- _Assignment_: Your answer must be a single number: the count of lines in the records below that include the string "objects".

- _Exercise inputs_:
────

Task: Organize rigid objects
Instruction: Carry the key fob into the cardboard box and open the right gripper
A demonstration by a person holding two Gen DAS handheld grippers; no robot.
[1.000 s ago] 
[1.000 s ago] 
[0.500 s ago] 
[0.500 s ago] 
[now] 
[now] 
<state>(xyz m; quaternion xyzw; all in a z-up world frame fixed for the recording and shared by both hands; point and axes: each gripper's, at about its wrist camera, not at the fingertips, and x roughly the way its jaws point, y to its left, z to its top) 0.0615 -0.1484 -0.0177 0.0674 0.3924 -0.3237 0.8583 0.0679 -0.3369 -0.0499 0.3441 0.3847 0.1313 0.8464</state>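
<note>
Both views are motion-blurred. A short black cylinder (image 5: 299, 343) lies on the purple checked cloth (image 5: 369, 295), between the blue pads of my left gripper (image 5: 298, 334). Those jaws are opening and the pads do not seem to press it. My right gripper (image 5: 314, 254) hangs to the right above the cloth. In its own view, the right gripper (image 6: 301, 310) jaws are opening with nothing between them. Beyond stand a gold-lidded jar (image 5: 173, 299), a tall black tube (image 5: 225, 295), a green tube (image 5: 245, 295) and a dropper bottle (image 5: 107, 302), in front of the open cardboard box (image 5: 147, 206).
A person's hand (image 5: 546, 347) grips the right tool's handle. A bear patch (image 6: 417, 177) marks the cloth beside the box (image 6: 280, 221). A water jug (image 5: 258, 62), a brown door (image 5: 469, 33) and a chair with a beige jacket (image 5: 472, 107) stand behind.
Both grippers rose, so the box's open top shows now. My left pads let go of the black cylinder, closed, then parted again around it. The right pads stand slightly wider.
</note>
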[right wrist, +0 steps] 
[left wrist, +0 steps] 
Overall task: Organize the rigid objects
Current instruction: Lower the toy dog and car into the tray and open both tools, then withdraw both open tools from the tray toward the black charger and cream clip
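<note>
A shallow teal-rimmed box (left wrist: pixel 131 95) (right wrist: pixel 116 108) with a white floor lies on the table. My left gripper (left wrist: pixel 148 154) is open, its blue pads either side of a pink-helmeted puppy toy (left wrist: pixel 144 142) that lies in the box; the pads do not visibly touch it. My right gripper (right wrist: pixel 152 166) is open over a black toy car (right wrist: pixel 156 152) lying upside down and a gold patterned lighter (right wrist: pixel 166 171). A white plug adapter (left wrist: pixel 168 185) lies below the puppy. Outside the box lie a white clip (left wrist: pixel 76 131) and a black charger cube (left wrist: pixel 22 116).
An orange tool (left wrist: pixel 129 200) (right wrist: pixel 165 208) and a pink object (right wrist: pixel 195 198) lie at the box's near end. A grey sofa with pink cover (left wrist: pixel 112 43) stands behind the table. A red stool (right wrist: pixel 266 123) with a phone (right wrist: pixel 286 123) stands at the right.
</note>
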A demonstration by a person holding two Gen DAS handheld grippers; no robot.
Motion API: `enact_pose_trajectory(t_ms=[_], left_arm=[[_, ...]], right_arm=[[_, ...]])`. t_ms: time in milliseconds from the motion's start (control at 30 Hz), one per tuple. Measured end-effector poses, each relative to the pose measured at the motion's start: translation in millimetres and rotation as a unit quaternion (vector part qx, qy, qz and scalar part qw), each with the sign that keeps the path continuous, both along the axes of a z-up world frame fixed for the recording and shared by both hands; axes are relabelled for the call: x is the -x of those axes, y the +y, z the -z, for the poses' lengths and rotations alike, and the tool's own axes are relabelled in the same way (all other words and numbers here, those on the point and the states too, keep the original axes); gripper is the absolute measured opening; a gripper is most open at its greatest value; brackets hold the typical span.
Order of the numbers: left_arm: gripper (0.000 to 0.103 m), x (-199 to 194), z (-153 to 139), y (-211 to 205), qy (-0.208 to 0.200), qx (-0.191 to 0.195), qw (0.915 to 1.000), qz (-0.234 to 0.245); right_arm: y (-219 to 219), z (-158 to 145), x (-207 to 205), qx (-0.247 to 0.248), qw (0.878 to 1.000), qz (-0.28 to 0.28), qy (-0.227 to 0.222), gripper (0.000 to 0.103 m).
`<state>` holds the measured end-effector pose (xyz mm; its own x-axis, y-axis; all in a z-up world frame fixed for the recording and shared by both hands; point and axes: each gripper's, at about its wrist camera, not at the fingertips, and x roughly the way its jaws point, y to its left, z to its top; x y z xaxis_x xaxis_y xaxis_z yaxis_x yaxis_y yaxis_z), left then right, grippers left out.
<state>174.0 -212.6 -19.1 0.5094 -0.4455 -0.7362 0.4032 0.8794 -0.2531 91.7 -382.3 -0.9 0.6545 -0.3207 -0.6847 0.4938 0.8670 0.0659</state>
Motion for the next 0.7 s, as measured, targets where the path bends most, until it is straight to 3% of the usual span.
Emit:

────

- _Reply_: 2